* _What the task requires_
Please return every line from the entries that has the string "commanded" in it.
[Supplied information Boundary: Start]
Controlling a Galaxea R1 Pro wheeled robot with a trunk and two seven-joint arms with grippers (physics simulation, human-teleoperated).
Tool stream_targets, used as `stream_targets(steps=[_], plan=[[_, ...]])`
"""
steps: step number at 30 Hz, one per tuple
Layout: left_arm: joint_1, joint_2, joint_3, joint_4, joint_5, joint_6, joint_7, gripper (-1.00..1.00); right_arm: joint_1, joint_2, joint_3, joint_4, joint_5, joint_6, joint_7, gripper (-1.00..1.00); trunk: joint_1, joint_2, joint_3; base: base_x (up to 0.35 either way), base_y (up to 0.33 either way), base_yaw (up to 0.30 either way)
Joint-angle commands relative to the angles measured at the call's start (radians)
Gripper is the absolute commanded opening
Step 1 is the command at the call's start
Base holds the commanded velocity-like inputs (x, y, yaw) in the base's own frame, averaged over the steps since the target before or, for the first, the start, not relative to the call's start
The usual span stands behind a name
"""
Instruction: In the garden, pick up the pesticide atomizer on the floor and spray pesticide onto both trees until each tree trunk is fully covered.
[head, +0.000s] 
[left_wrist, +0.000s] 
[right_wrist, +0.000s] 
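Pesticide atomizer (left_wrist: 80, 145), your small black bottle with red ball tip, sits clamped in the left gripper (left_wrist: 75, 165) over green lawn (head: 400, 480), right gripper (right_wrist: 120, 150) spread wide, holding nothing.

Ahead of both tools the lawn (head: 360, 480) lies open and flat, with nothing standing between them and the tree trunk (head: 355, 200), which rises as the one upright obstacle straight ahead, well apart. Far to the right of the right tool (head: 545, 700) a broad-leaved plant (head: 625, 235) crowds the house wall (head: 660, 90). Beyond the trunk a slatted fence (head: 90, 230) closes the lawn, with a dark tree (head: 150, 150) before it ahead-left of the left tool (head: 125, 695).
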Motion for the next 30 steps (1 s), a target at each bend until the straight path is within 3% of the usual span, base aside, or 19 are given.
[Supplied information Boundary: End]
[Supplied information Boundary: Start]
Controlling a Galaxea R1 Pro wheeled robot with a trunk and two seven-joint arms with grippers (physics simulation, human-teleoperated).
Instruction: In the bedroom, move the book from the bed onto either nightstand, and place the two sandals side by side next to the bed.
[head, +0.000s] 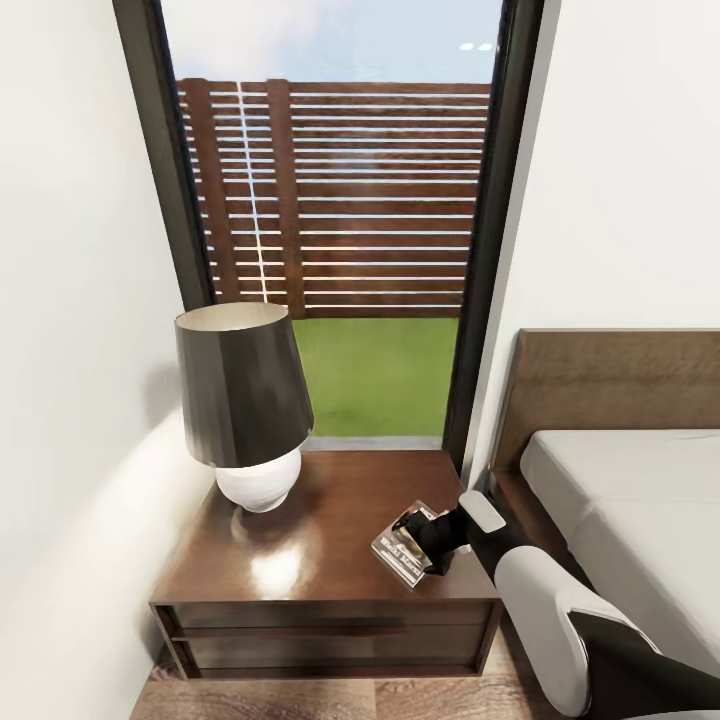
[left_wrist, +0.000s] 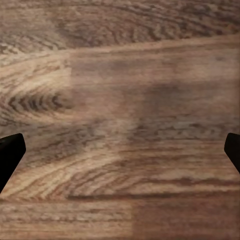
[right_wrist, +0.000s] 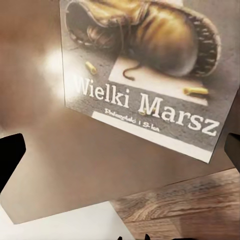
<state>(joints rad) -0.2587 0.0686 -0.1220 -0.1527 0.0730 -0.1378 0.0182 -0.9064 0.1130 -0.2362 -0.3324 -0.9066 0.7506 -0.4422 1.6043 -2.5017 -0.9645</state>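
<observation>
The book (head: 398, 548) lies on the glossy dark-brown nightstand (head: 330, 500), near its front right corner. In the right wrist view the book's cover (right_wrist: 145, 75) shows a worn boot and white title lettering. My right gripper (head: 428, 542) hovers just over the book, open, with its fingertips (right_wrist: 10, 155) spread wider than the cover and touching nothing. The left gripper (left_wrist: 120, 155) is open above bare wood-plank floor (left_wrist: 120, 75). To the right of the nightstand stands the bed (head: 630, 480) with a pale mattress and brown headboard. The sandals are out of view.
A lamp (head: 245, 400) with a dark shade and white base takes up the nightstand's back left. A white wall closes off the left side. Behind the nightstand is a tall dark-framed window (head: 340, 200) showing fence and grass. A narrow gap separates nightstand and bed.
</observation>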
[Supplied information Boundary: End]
* _Solution to the exercise_
Gripper is the absolute commanded opening
Base holds the commanded velocity-like inputs (x, y, yaw) in the base's own frame, averaged over the steps since the target before or, for the first, the start, not relative to the call's start

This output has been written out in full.